**TO DO**: Reproduce word for word the lines between those holding "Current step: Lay" and "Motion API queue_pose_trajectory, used", inclusive, and nothing else from the data below.
*** Opening RECORDS FOR THIS EXERCISE ***
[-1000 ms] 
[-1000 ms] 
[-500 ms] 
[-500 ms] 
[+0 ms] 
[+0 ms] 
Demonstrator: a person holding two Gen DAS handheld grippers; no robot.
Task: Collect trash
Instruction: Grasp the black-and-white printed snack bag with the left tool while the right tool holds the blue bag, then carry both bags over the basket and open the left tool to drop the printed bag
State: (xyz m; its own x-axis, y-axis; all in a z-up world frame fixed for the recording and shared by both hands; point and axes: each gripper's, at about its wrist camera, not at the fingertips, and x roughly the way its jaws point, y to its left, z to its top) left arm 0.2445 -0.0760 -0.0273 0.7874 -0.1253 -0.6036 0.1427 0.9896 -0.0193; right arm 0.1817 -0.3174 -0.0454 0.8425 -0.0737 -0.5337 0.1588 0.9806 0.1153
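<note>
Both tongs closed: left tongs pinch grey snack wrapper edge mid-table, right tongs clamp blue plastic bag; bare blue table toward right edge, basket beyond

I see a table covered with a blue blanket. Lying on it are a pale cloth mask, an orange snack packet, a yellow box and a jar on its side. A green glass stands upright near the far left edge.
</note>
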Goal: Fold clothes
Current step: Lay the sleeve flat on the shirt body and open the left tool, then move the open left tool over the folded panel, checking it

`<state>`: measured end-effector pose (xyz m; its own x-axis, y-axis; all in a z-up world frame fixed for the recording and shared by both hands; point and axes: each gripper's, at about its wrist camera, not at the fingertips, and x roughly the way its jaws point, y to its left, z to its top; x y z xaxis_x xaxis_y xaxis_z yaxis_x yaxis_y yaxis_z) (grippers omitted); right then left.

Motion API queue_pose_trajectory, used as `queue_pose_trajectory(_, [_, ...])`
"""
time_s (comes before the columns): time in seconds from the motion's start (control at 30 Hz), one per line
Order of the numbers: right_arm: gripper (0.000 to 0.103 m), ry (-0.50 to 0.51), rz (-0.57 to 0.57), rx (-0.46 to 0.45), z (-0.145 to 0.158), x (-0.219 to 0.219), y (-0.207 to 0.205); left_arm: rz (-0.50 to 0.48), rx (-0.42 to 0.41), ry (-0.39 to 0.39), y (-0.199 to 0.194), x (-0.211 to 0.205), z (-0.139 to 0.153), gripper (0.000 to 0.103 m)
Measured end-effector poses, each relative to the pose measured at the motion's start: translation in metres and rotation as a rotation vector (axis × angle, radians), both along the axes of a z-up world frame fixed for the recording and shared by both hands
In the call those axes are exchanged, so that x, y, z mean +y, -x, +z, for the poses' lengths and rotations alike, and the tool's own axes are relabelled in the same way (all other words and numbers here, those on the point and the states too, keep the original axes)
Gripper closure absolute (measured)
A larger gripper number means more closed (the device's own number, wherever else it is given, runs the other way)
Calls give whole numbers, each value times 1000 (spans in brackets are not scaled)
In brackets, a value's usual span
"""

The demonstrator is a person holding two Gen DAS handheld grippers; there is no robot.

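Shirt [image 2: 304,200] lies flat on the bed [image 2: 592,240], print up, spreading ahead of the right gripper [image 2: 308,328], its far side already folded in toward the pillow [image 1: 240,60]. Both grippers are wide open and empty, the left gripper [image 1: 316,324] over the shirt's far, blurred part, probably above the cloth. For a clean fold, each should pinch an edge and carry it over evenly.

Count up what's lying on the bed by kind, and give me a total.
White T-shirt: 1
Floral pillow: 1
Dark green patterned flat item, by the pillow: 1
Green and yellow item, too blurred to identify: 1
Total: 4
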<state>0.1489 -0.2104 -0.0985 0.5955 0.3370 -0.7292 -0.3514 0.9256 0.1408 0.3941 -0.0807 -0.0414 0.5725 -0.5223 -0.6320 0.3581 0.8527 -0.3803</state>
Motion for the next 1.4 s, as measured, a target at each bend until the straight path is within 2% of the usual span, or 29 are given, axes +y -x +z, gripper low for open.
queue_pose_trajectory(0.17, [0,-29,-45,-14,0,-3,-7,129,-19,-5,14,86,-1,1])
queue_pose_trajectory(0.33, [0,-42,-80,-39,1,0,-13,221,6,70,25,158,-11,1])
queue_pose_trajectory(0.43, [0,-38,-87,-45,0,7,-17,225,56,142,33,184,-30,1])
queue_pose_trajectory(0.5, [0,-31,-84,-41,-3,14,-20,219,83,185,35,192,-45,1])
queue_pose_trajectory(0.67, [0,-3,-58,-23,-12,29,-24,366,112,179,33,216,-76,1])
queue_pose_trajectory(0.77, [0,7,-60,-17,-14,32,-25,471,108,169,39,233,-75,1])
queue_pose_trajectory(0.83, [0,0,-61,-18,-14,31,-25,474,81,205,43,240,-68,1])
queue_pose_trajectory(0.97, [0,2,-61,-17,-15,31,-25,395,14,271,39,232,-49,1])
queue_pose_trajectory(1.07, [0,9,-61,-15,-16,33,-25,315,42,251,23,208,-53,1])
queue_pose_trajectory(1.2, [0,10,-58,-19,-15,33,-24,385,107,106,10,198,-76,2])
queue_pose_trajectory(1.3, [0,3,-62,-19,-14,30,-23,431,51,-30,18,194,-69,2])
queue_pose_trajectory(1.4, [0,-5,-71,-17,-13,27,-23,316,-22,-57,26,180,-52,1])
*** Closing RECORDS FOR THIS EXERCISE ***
**ANSWER BOX**:
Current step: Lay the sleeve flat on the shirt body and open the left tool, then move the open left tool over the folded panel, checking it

`<state>`: measured end-effector pose (xyz m; its own x-axis, y-axis; all in a z-up world frame fixed for the recording and shared by both hands; point and axes: each gripper's, at about its wrist camera, not at the fingertips, and x roughly the way its jaws point, y to its left, z to its top; x y z xaxis_x xaxis_y xaxis_z yaxis_x yaxis_y yaxis_z) (grippers omitted); right then left.

Motion API queue_pose_trajectory, used as `queue_pose_trajectory(_, [_, ...])`

This answer is complete as written.